Sample returns different dimension result after first iteration

I’m creating a simple HMM with gaussian emission. Modified from example from: Example: Hidden Markov Models — Pyro Tutorials 1.8.4 documentation

I got two issues:

  1. sample function always return [0, 1, 2] after first epoch.
  2. parameter p_mu merely change
def model(observations, num_state):

    with poutine.mask(mask = True):

        p_mu = pyro.sample("p_mu",
                            dist.Normal(0, 10000).expand([num_state]).to_event(1))
        

        p_tau = pyro.sample("p_tau",
                            dist.Exponential(1).expand([num_state]).to_event(1))

    
        
        p_transition = pyro.sample("p_transition",
                            dist.Dirichlet((1 / num_state) * torch.ones(num_state, num_state)).to_event(1))

    current_state = 0
    
    counter = 0
    for t in pyro.markov(range(len(observations))):
        counter += 1
        current_state = pyro.sample("x_{}".format(t),
                                    dist.Categorical(Vindex(p_transition)[current_state]),
                                    infer = {"enumerate" : "parallel"})

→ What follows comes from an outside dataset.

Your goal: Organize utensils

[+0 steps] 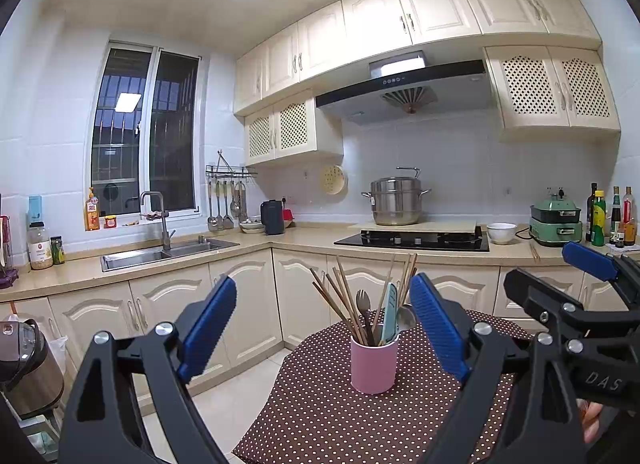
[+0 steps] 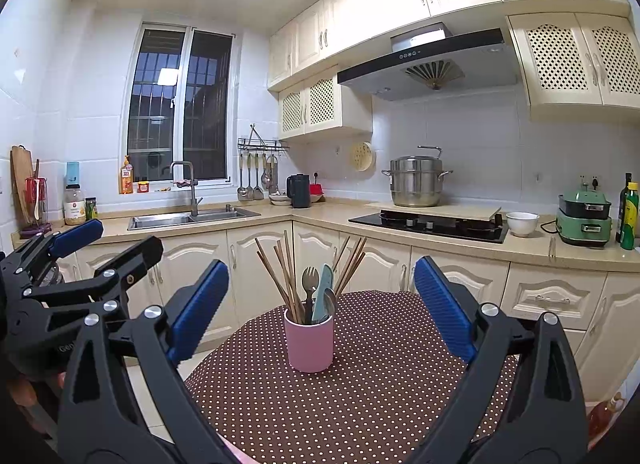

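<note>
A pink cup [image 1: 374,365] stands upright on a brown polka-dot table [image 1: 320,416]. It holds several wooden chopsticks [image 1: 340,300], a dark fork [image 1: 363,300], a metal spoon [image 1: 405,318] and a pale teal utensil [image 1: 389,312]. My left gripper [image 1: 324,328] is open and empty, held short of the cup. My right gripper [image 2: 320,308] is open and empty, also short of the cup [image 2: 310,344], and it shows at the right edge of the left wrist view [image 1: 560,272]. The left gripper shows at the left of the right wrist view [image 2: 108,240].
Cream cabinets and a counter run behind the table, with a sink [image 1: 168,252], a black hob [image 1: 412,240], a steel pot [image 1: 396,200], a white bowl [image 1: 501,233] and a green cooker [image 1: 556,224]. A rice cooker [image 1: 24,368] stands low at the left.
</note>
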Tool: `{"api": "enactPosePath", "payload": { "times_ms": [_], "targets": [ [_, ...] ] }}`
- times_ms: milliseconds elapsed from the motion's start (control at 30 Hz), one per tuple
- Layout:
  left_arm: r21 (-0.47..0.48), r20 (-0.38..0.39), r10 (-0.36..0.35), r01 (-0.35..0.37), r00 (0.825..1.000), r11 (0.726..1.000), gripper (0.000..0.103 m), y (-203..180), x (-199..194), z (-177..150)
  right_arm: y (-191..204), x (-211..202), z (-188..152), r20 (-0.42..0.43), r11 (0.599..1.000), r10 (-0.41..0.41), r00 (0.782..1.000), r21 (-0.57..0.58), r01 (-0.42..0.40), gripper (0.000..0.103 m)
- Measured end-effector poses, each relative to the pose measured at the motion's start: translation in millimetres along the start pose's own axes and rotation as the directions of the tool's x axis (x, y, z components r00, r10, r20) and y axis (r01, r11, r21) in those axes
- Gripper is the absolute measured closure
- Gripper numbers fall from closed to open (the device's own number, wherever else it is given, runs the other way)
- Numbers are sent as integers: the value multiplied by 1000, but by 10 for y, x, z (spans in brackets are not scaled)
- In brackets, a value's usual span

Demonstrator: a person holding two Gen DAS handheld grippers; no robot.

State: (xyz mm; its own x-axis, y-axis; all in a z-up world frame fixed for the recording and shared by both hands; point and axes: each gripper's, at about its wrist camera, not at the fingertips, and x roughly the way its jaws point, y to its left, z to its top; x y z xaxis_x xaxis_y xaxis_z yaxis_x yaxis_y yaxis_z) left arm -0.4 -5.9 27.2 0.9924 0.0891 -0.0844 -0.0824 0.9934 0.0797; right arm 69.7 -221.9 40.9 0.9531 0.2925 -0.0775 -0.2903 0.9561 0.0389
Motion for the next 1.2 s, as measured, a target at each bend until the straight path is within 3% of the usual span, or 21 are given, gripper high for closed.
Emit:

        print("counter: " + str(counter))
        print(current_state)
        pyro.sample("y_{}".format(t),
                    dist.Normal(Vindex(p_mu)[...,current_state], Vindex(p_tau)[...,current_state]),
                    obs = observations[t])

I use TraceTMC_ELBO
I have 200 observations, the value of current_state during first svi.step() is correct. p_transition is a 2d matrix
After the second time of svi.step(), the value of current_state is always [0, 1, 2].

counter: 198
tensor(0)
counter: 199
tensor(1)
counter: 200
tensor(0)
counter: 1
tensor([[0],
        [1],
        [2]])
counter: 2
tensor([[[0]],

        [[1]],

        [[2]]])
counter: 3
tensor([[0],
        [1],
        [2]])
counter: 4
tensor([[[0]],

        [[1]],

        [[2]]])

The first issue is due to enumeration. Actually the [[0],[1],[2]] shapes are returned every iteration. What you’re seeing first is a trial run of the guide to determine shapes. For explanation see the Tensor shapes tutorial.

So is it proper for my model? Since I expect to only sample one number at a time.

Yes, these tensor shapes are expected and proper. Each of Pyro’s inference algorithms evaluates your model in a different nonstandard interpretation. Trace_ELBO is straightforward and simply evaluates with differentiable PyTorch tensors; TraceEnum_ELBO evaluates with specially shaped tensors that enumerate discrete values over all possible values, then later marginalize out those values; TraceTMC_ELBO evaluates with batches of samples at each site. These nonstandard evaluations enable inference.

Thanks for replying. I changed the ELBO for my HMM into Trace_ELBO, and something very wired happened.

Here’s my current model.

def model(observations, num_state):
    
    assert not torch._C._get_tracing_state()

    with poutine.mask(mask = True):
  
        p_transition = pyro.sample("p_transition",
                                   dist.Dirichlet((1 / num_state) * torch.ones(num_state, num_state)).to_event(1))
        
    p_mu = pyro.param(name = "p_mu",
                      init_tensor = torch.randn(num_state),
                      constraint = constraints.real)

    p_tau = pyro.param(name = "p_tau",
                       init_tensor = torch.ones(num_state),
                       constraint = constraints.positive)


    current_state = 0
    
    with pyro.plate('obs_plate', len(obs)):

      for t in pyro.markov(range(len(observations))):

          current_state = pyro.sample("x_{}".format(t),
                                      dist.Categorical(Vindex(p_transition)[current_state, :]),
                                      infer = {"enumerate" : "parallel"})
          

          pyro.sample("y_{}".format(t),
                      dist.Normal(Vindex(p_mu)[current_state], Vindex(p_tau)[current_state]),
                      obs = observations[t])

I fit it by

device = torch.device("cuda:0")
obs = torch.tensor(obs)
obs = obs.to(device)

torch.set_default_tensor_type("torch.cuda.FloatTensor")

guide = AutoDelta(poutine.block(model, expose_fn = lambda msg : msg["name"].startswith("p_")))

Elbo = Trace_ELBO
elbo = Elbo(max_plate_nesting = 1)


optim = Adam({"lr": 0.001})
svi = SVI(model, guide, optim, elbo)

while 1:


    loss = svi.step(observations = obs, num_state = 3)

The true value of my parameter mu are [-10, 1, 10]
True value of sigma are [1,2,1]

But as the model trains, the ELBO is

mu and sigma looks like:

Do you have any thoughts about how I could fix the problem?